Dans la salle des gicleurs, les pompiers scrutent un peu partout. Pascal Petit prend de nombreuses photos, qui serviront pour un document de formation.
12h: C’est l’heure du lunch. Souvent, le chef des opérations grignote quelque chose sur le coin d’une table ou sur la route. Cette fois, comme l’horaire le permet, on retourne à la caserne, en compagnie du chef Alain Lessard.
13h: Retour derrière l’écran d’ordinateur pour lire les courriels et régler quelques pépins.
Fausses alarmes
13h50: Une alarme incendie se déclenche sur la rue Victoria, dans l’arr. de Greenfield Park. En moins de deux, on monte à bord du véhicule d’urgence. À peine 30 secondes après le départ, la radio annonce une fausse alarme. Le premier camion est sur place et entame le processus de reconnaissance. Comme il n’y a pas d’incendie, les autres véhicules et camions appelés n’ont pas à se rendre sur les lieux. Donc, retour à la caserne.
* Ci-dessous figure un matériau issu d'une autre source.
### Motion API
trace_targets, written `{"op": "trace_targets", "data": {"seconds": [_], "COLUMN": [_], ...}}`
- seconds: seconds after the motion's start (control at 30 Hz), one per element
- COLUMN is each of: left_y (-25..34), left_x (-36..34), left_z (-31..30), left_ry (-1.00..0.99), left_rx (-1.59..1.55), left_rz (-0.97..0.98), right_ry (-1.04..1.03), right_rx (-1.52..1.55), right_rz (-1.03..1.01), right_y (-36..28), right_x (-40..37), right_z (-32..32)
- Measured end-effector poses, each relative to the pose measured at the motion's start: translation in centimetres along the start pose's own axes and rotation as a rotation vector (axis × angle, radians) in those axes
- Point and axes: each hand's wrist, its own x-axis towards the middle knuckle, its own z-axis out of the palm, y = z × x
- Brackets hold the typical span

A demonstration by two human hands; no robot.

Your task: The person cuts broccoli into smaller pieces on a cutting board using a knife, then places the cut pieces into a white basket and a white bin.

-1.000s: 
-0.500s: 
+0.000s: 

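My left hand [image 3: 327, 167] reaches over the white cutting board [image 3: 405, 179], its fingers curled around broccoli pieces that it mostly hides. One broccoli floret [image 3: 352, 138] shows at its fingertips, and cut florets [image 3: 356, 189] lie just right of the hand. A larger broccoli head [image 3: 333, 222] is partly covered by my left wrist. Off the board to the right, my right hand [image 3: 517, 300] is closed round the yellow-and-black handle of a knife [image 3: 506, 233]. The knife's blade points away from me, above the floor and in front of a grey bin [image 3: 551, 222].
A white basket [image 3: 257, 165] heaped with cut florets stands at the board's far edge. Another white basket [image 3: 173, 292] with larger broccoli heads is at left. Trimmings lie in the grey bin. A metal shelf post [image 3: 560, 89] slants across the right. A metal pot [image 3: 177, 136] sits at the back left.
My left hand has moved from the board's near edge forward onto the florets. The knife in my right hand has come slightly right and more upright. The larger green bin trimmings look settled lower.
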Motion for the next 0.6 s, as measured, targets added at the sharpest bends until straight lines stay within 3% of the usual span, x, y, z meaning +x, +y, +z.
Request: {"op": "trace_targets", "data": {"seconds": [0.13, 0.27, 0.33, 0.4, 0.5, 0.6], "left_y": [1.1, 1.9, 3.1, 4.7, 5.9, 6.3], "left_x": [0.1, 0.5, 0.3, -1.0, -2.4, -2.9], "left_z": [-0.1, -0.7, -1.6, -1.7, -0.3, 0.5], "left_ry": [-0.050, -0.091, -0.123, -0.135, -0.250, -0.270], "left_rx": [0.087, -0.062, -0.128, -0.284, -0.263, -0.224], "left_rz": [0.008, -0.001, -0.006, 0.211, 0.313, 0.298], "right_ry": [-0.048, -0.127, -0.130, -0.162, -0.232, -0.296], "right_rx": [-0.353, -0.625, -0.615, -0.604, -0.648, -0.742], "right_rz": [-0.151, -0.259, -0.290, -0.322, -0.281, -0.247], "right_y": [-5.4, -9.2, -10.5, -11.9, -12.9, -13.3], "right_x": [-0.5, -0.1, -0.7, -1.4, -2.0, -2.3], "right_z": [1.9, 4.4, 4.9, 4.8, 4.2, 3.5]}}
«On n’a pas le choix, on tient pour acquis que lorsqu’il y a une alarme, il y a un feu. Tous les appels sont pris au sérieux», commente le chef des opérations.
15h04: Alarme sur la rue Bériot, dans le parc industriel de Boucherville. Et c’est reparti! On file à 135 km/h dans la voie de gauche sur la route 132, mais le trafic commence à se faire dense.
Une fois encore, fausse alarme: fumée de cuisson. Sur le chemin de retour vers la caserne, un appel survient pour un cas à Saint-Lambert, puis un autre sur la rue Métropole. D’autres casernes sont appelées; Pascal Petit retourne donc à son poste.
17h: C’est la fin de la journée pour Pascal Petit. Il informera le chef de l’équipe de soir des dossiers du jour.
Bilan de la journée: une douzaine d’appels, aucun incendie. Ce qui est loin d’être une mauvaise nouvelle!